# Models

This page discusses details related to the MLFlow model component, which is responsible for model versioning and deployment.

Check more in:

- [MLFlow pyfunc](https://mlflow.org/docs/latest/api_reference/python_api/mlflow.pyfunc.html) page of the official documentation.

In [1]:
import mlflow
import mlflow.pyfunc.utils

!rm -rf /tmp/models_set_up
mlflow.set_tracking_uri("file:///tmp/models_set_up")

## PyFunc

The `mlflow.pyfunc` module implements the mlflow features that allow you to build flawour-agnostic models. It is ideal for highly specific approaches that don't fit within the boundaries of any popular framework.

There are two options to create model:

- The funciton was wrapped in the `mlflow.pyfunc.utils.pyfunc` decorator.
- The class is an ancestor of the `mlflow.pyfunc.PythonModel`.

### Function

---

The following cell defines the `example_model` function, which performs a computation intended to imitate a imtate model. Log it and register it in the `mlflow` registry.

In [2]:
@mlflow.pyfunc.utils.pyfunc
def example_model(model_intput: list[float]) -> list[float]:
    return list(map(lambda x: x**2, model_intput))

with mlflow.start_run():
    mlflow.pyfunc.log_model(
        name="model",
        python_model=example_model,
        registered_model_name="pyfunc_model",
        pip_requirements=[]
    )

  param_names = _check_func_signature(func, "predict")
Successfully registered model 'pyfunc_model'.
Created version '1' of model 'pyfunc_model'.


The following cell shows the code that loads model, and uses the model.

In [3]:
model = mlflow.pyfunc.load_model("models:/pyfunc_model/1")
model.predict([1., 2., 3.])

[1.0, 4.0, 9.0]

The results correspond to the calculation specified in the `example_model` function.

### Class

In class have to be define the `predict` method. Tha is implements the model's computation.

---

The following cell shows the class definition of the class and it's logging to the `mlflow`.

In [3]:
class MyModel(mlflow.pyfunc.PythonModel):
    test = "I'm field you want to acess!!!"
    def predict(self, context, model_input: list[float], params=None):
        return [x * 2 for x in model_input]

with mlflow.start_run():
    mlflow.pyfunc.log_model(
        name="model",
        python_model=MyModel(),
        pip_requirements=["pandas"],
        registered_model_name="pyclass_model"
    )

Successfully registered model 'pyclass_model'.
Created version '1' of model 'pyclass_model'.

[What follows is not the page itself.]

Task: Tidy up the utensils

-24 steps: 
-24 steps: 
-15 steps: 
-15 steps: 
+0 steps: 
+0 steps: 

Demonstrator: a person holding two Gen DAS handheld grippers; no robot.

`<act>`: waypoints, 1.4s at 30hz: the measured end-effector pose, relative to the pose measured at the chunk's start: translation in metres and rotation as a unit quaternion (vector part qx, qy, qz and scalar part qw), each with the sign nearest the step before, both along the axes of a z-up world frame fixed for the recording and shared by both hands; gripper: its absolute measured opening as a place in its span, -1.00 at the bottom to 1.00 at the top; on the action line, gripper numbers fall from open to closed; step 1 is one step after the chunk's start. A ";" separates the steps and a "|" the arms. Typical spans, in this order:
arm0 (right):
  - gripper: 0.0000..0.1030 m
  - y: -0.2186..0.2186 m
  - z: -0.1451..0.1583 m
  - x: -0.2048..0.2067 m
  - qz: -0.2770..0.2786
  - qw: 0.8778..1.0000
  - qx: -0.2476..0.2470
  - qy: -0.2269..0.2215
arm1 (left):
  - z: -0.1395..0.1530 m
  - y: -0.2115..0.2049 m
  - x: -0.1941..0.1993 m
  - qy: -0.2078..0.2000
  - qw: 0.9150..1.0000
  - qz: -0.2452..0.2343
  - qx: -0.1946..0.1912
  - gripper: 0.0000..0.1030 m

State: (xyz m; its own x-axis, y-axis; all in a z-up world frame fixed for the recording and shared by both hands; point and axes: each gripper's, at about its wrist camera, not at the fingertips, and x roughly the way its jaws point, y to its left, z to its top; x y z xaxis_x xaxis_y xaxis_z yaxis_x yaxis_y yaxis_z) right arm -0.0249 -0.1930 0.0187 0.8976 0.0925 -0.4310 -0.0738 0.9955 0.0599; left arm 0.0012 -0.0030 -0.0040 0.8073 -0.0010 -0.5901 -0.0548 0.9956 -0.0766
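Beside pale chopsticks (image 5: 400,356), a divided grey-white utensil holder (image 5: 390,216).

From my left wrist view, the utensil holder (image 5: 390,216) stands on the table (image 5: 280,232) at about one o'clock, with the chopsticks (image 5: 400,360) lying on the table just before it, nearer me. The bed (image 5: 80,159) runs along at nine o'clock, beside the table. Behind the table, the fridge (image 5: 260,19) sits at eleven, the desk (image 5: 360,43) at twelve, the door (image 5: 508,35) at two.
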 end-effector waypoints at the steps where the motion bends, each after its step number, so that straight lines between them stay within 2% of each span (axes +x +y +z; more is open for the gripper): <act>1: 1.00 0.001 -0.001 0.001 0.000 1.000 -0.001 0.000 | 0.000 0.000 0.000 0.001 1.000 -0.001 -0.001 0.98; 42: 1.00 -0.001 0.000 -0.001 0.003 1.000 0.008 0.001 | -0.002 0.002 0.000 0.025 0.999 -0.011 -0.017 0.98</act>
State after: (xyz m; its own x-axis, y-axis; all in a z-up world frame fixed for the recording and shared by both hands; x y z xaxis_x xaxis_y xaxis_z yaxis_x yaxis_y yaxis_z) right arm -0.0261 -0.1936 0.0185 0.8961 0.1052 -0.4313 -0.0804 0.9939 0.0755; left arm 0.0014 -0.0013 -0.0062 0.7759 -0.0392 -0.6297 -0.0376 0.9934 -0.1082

The code for loading the model from the registry is the same as it was for the function approach.

In [4]:
model = mlflow.pyfunc.load_model("models:/pyclass_model/1")
model.predict([2., 4.])

[4.0, 8.0]

## Signature

An MLFlow model signature is declares of the model inputs, outputs, and parameters of a model. It documents the model and provides potential consumers with information about it, particullary built in serving point uses it to validate the model's inputs.

The MLFlow schema is optional, and cosists of followin optional in particular elelemts:

- Input schema: description of the single element that can be processed by the model.
- Output schema: description of the output that corresponds to the single element of the model.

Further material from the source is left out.